If you’re thinking of running a sales promotion as part of your overall marketing strategy, before you leap in, consider the following tips:
Tip 1: Know your Audience
Just because a person running a promotion is a gym junkie, it doesn’t mean gym memberships could be a great prize. The prize has to be the right fit for the target audience. If you get the prize right and match the prize to the target, you will have a better rate of participation. Make sure the prize is popular and useful as it will make people want to enter.
Tip 2: Get the Legal Bits Right
Know the difference between a game of skill and a game of chance and when you do and don’t need a permit:
A game of skill is a judged competition; a game of chance is when someone has a random chance of winning. Asking a few questions does not constitute a game of skill, as you are likely to have more than one winner.
A game of chance requires a permit and the rules are different in each state.
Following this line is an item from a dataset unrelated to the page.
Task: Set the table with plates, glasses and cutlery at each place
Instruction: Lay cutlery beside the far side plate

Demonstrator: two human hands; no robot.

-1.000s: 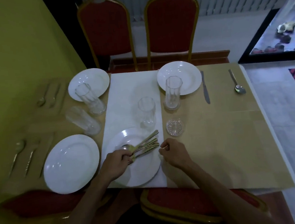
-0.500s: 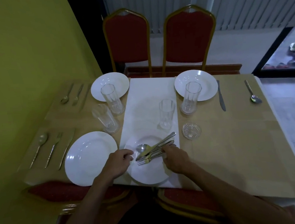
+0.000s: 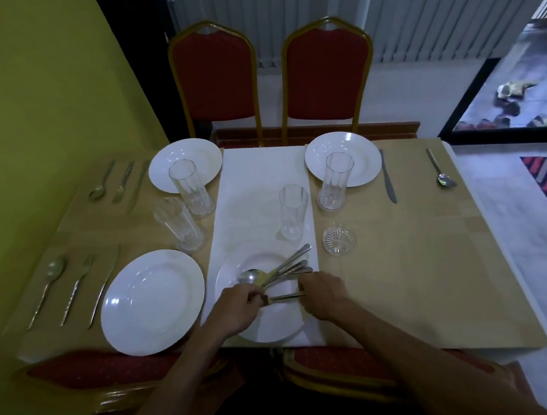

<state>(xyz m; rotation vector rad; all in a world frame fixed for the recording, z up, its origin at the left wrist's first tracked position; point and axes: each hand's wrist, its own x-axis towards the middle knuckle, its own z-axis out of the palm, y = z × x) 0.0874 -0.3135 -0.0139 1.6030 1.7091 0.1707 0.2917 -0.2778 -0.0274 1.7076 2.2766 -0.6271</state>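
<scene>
A white plate (image 3: 269, 327) sits on the white runner (image 3: 259, 178) at the near edge, with a bundle of cutlery (image 3: 282, 269) lying across it. My left hand (image 3: 238, 308) and my right hand (image 3: 322, 294) hover over this plate, each pinching one end of a single piece of cutlery (image 3: 285, 297) held just below the bundle. Three more white plates stand at near left (image 3: 153, 300), far left (image 3: 185, 163) and far right (image 3: 343, 158). Several tall glasses stand between them, one (image 3: 294, 212) just beyond the near plate.
Spoon, fork and knife sets lie at near left (image 3: 74, 284) and far left (image 3: 116, 184). A knife (image 3: 387, 175) and spoon (image 3: 440, 168) lie right of the far right plate. A small glass dish (image 3: 338, 243) sits near the runner. Red chairs (image 3: 326, 73) stand beyond.
My right hand has moved left onto the near plate and taken hold of one piece of cutlery. Both hands have pulled it away from the bundle toward me. The camera has tilted up.
</scene>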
Permits are payable on the total value of the prize pool. It is best to speak to a promotional marketing lawyer or a specialist promotional marketing agency for all the most up-to-date information.
Promotions need terms and conditions. They protect both the promoter and the agency. The terms and conditions are a contract and once finalised cannot be changed or altered without alerting the relevant permit authorities. For example, if a winner is called and doesn’t answer, it doesn’t mean that the next person on the list should be contacted.
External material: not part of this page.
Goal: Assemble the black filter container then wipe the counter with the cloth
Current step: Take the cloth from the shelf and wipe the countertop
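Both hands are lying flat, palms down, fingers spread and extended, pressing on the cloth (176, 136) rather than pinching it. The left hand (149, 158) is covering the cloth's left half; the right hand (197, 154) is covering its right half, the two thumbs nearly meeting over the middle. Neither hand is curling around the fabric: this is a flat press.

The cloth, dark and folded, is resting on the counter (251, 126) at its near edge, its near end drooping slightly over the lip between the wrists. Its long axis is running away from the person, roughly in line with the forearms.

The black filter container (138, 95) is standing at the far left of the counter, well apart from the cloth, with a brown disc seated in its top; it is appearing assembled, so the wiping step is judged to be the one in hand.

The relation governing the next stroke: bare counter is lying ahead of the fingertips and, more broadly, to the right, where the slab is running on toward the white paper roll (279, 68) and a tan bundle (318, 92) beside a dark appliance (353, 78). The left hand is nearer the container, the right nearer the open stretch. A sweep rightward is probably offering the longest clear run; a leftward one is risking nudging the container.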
Tip 3: There is a Science Behind Prizing
Consumers want to have a good perceived chance of winning to make it worth their while entering the competition. Therefore, three prizes are better than one, but more than three only adds to cost, not predisposition to participate. Consumers have a significant preference for instant over delayed gratification by around 5 to 1 (IMI Consumertrack 2011). Research shows us that drawing prizes throughout the promotion is much better than a major prize at the end.
Tip 4: Make it Easy
Easy to enter, easy to find, easy to understand. The more complicated the mechanic, the more likely consumers will not be bothered to enter. Many of us will have experienced entering a competition through answering a number of questions, only to find the final entry detail is to provide a submission in 25 words or less. Research shows that about 60 per cent of the people who would have entered will give up (IMI Consumertrack 2011). If you make a consumer work too hard, you will pay dearly.
Tip 5: Manage Winners’ Expectations
Although many prize-winners will be elated to have won, some winners may be impossible to please. This is where the terms and conditions can help. Terms and conditions should include a clause that refers to any changes to the prize not being permitted unless consent is given by the promoter and it is written and agreed by both parties. Remember, not transferable or exchangeable for cash means exactly that.
Tip 6: Promote the Promotion
The best promotion in the world won’t get any entries if people don’t know about it. If it’s not on pack and there is no communication in-store, think about other opportunities to promote, such as consumer magazines – the supermarket ones are good – and online publications, but be specific about which ones you are targeting. Also, use social media channels to help generate word of mouth and drive people in-store.
And the last word:
Tip 7: PR Support for Promotions
From experience working in both the PR and promotional marketing environments, promotions are rarely picked up by media unless your approach is unique or your prize is sensational. If a client wishes to PR a promotion, try to get involved in the early stages to lend your expertise.